A company may choose to keep its directors’ residential addresses private and to record a service address for them. If so it will need to keep an additional register showing the directors’ residential addresses which is not open to inspection by the general public.
Completing and filing statutory forms
The company must ensure that their record at Companies House is always up to date and contains current details of various statutory matters.
Many of the more common types of information can be submitted on line by first registering at Companies House. Alternatively Companies House currently has a series of over 200 statutory forms to allow paper filing.
The company secretarial duties would extend to ensuring that, for example:
- the company’s annual accounts are filed on time at Companies House. For a private limited company, under normal circumstances, this must be within 9 months of the end of the accounting year. A fine will be levied if the accounts are late.
- the company’s annual return is completed and filed. This is a snapshot of the information held by the Registrar of Companies about the company, which must be checked and amended if necessary within 28 days of a given due date. If this information is returned late or not returned at all, the company, director(s) and secretary (if appointed) may be prosecuted.
- If a company does not deliver its annual return the Registrar might assume that the company is no longer carrying on business and take steps to strike it from the register.
- changes in directors, secretaries and their particulars
- a change of accounting reference date
- a change of registered office
- allotments of shares. All changes to the way the company is organised are notified to Companies House. The most common changes might include:the current version of the company’s Articles of Association is filed whenever a change in the company’s internal rules is made.
- Often this information must be filed at Companies House within a specified period of between 14 to 28 days following the change.

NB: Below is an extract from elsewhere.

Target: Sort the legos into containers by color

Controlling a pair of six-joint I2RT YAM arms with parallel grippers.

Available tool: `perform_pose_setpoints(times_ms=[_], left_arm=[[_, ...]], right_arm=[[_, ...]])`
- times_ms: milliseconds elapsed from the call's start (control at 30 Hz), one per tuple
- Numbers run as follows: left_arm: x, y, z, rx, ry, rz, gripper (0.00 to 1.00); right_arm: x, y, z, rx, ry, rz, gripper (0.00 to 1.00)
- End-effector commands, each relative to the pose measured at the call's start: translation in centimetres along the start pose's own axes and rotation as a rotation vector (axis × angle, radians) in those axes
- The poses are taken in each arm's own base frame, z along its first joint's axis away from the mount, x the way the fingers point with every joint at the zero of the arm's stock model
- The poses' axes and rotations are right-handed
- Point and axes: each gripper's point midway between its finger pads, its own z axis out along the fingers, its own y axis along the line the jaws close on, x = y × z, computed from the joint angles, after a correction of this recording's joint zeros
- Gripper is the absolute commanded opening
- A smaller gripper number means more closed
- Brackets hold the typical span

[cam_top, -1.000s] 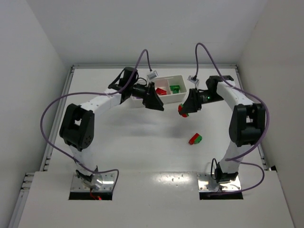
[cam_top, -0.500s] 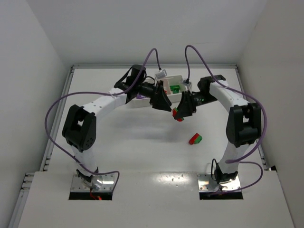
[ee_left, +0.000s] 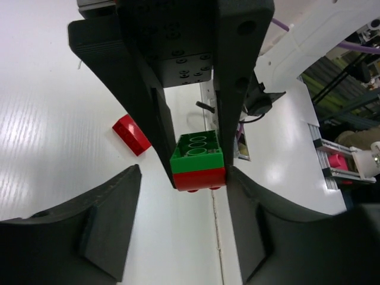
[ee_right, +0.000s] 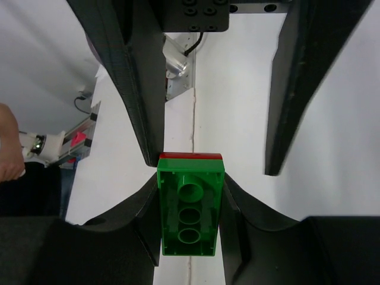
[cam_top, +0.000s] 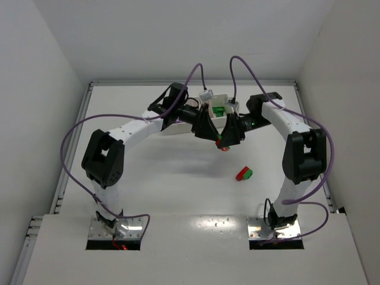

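My right gripper (cam_top: 226, 140) is shut on the green half of a red-and-green lego stack (cam_top: 222, 143), held above the table in front of the white tray (cam_top: 221, 97). In the right wrist view the green brick (ee_right: 190, 211) is clamped between my fingers, with the red brick (ee_right: 190, 157) at its far end. My left gripper (cam_top: 212, 134) faces it and is open, its fingers on either side of the red end (ee_left: 199, 178). One finger is close beside the brick, the other well apart. Green legos (cam_top: 218, 110) lie in a tray compartment.
A second red-and-green stack (cam_top: 243, 173) lies on the table nearer the right arm's base; it also shows in the left wrist view (ee_left: 132, 134). Both arms and their purple cables cover most of the tray.
The right gripper carried the stack leftward and the left gripper moved right; the two grippers now meet tip to tip in front of the tray.
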Motion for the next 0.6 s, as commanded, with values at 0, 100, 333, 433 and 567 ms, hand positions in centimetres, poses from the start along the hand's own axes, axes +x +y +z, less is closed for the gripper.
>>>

When a company gives security for a loan either the lender or borrower should notify Companies House within 21 days, by filling in the appropriate form and paying the statutory charge. Without timely registration the charge will be void – that is, the loan will still be repayable but the security given will not be valid. This does not apply to property acquired which is subject to a charge.

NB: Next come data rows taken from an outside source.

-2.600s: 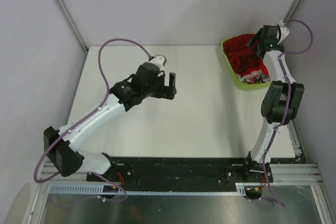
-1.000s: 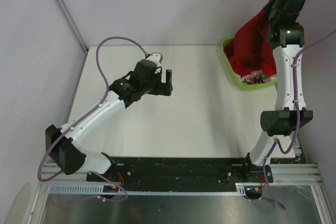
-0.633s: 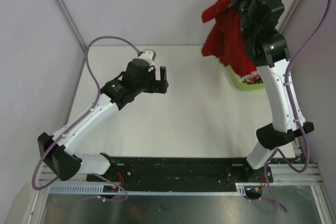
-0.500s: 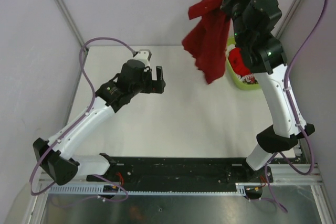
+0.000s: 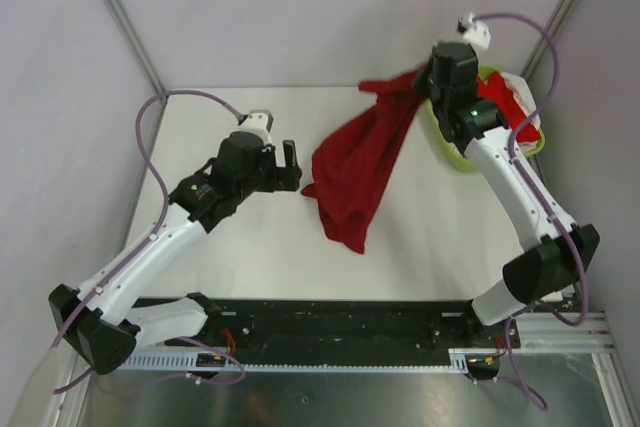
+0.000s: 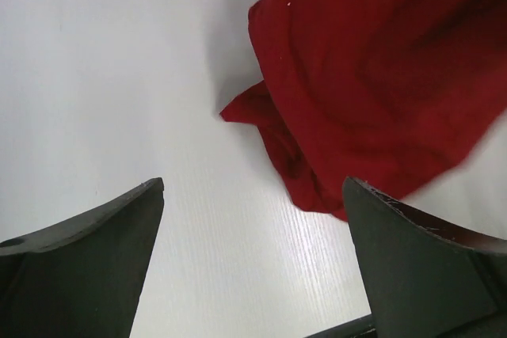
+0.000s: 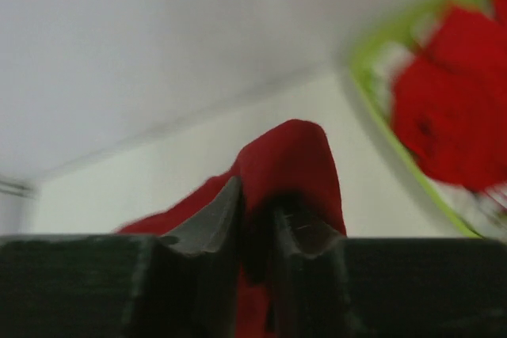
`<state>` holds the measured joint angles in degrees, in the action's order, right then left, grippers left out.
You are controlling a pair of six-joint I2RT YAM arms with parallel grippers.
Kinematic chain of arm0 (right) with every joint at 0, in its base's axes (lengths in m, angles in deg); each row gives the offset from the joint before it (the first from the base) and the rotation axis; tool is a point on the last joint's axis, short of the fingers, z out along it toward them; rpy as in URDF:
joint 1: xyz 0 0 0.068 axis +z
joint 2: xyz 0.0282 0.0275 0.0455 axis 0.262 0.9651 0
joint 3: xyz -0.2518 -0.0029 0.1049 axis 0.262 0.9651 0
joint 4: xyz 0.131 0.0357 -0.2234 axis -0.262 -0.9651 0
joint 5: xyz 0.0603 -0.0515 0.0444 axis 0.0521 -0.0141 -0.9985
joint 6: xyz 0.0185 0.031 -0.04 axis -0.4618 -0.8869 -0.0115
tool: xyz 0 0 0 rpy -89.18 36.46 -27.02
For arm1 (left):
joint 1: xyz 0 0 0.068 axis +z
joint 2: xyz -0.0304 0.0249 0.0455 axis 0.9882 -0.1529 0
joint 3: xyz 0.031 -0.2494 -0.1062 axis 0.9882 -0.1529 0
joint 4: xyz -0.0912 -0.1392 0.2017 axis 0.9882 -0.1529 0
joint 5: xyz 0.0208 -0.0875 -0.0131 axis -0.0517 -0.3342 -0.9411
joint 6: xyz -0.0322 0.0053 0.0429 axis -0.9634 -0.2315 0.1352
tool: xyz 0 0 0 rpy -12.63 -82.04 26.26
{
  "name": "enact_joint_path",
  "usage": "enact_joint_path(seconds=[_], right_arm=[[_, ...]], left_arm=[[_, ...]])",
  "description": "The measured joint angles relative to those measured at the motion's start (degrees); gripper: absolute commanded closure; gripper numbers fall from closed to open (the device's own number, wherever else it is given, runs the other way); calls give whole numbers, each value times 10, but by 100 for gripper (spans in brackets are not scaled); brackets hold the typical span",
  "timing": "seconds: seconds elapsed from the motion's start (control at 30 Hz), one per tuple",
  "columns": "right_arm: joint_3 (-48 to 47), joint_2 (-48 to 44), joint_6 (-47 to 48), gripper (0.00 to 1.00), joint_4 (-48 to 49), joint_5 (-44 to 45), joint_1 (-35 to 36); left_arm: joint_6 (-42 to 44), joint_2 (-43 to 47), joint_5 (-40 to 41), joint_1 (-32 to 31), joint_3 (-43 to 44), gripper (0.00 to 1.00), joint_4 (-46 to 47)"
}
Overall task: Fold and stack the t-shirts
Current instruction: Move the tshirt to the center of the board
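1. Crimson t-shirt (image 5: pixel 355 172): its near end lay crumpled on the table (image 5: pixel 420 247), well left of the lime-green basket (image 5: pixel 452 160). From there the cloth ran up in a slanting drape toward the basket.
2. Also left of the basket, just beside the shirt's left edge, the left pincer (image 5: pixel 290 165) hovered over the table. Its fingers were spread wide with nothing between them.
3. Above the basket's left rim was the right pincer (image 7: pixel 255 199). Its fingers (image 7: pixel 210 215) stood almost together, with a fold of the crimson t-shirt nipped between them.
4. Inside the basket lay the brighter red t-shirts (image 5: pixel 505 102), with a little white fabric toward the far rim.
5. The step in hand looked like laying the shirt out for folding. It would go best if the right pincer carried its fold well away from the basket and low to the table before letting go, so that nothing trailed over the rim. The left pincer should take a free edge or corner, not the bunched middle, so that both could draw the cloth flat.
6. The right arm hid the grip from above, and the right wrist view was blurred. Which part of the shirt was gripped could not be told. Nor could the number of shirts in the basket, or whether the drape touched the rim.
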<state>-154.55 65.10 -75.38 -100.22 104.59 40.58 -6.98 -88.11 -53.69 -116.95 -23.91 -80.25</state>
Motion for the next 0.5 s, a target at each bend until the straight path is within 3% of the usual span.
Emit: enact_joint_path(seconds=[0.1, 0.2, 0.3, 0.5], right_arm=[[131, 13, -62, 35, -19, -71, -96], [203, 58, -90, 19, -62, -120, -164], [233, 77, -93, 14, -104, -133, -163], [241, 42, -90, 16, -112, -113, -44]], left_arm=[[-5, -1, 1, 1, -22, 1, 0], [-14, -8, -4, 2, -41, 2, -1], [-25, -29, -16, 2, -57, 4, 1], [-50, -68, -45, 2, -99, 10, 28]])
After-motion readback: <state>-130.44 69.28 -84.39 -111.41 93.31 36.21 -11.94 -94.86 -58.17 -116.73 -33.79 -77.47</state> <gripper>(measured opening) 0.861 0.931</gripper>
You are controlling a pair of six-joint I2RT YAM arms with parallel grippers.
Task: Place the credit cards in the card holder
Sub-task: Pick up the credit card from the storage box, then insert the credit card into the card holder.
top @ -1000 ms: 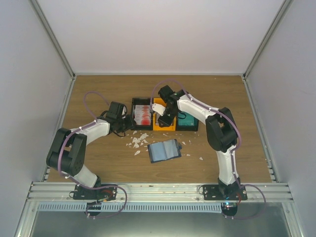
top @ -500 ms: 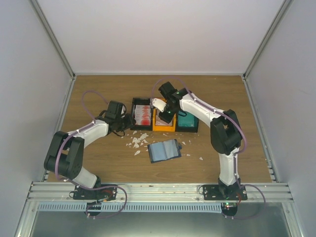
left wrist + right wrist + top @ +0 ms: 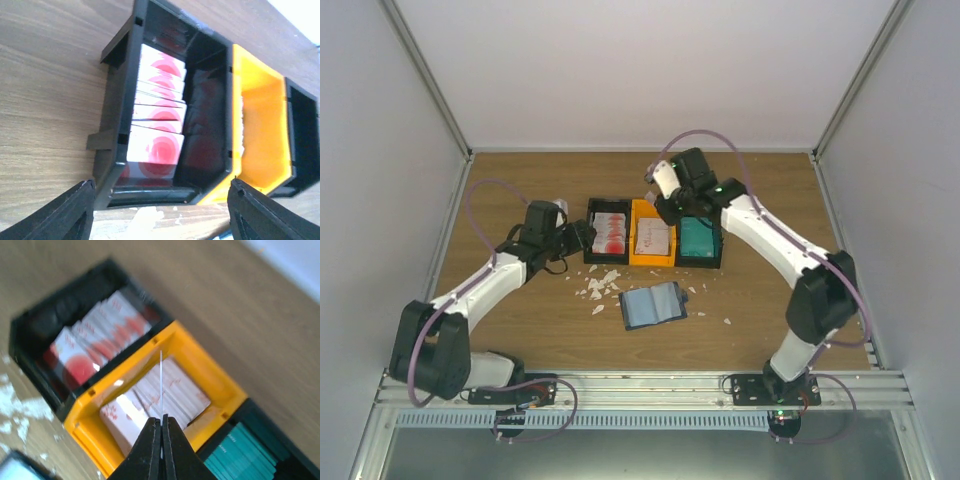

Good company secretarial practice ensures that any charges created are registered and indeed the company’s credit profile is protected by removing the charge from the register as soon as the loan is repaid.
Meetings and resolutions
Company law sets out procedures for conducting certain aspects of company business through formal meetings where resolutions will be passed. When resolutions are passed, the company is bound by them (a resolution is an agreement or a decision taken by the members).
Here the company secretarial role would be to ensure that proper notice of meetings is given to those who are entitled to attend, to minute the proceedings and to ensure that copies of resolutions which affect the way the company is run are sent to Companies House within the relevant time frame.
Notice of company meetings
Members and auditors are entitled to notice of company meetings. For a private limited company a general meeting notice of at least 14 days is needed. Notice can be in writing, by email or by means of a website (if certain conditions are met). However, a private company is no longer required to hold an Annual General Meeting (AGM), unless the company’s Articles of Association make express provisions for holding AGMs.
If an existing company with an existing express provision for an AGM wishes to abolish this requirement, it will need to change its articles by special resolution.
There are two types of resolution that may be passed, ordinary resolutions (passed by a simple majority of the members) or special resolutions (passed by a 75% majority of the members). In general, resolutions will be voted on by any members present at a meeting.
Private companies can take most decisions by written resolution. Such a resolution does not require a hard copy and can be passed by email. These resolutions however, need to be passed by a majority of all members of the company, not just by those who return the voting form!
It is important that companies retain copies of all important decisions taken in the management of the company where they are taken at a meeting or by written resolution. Where these decisions change the way a company is run, a copy needs to be filed at Companies House.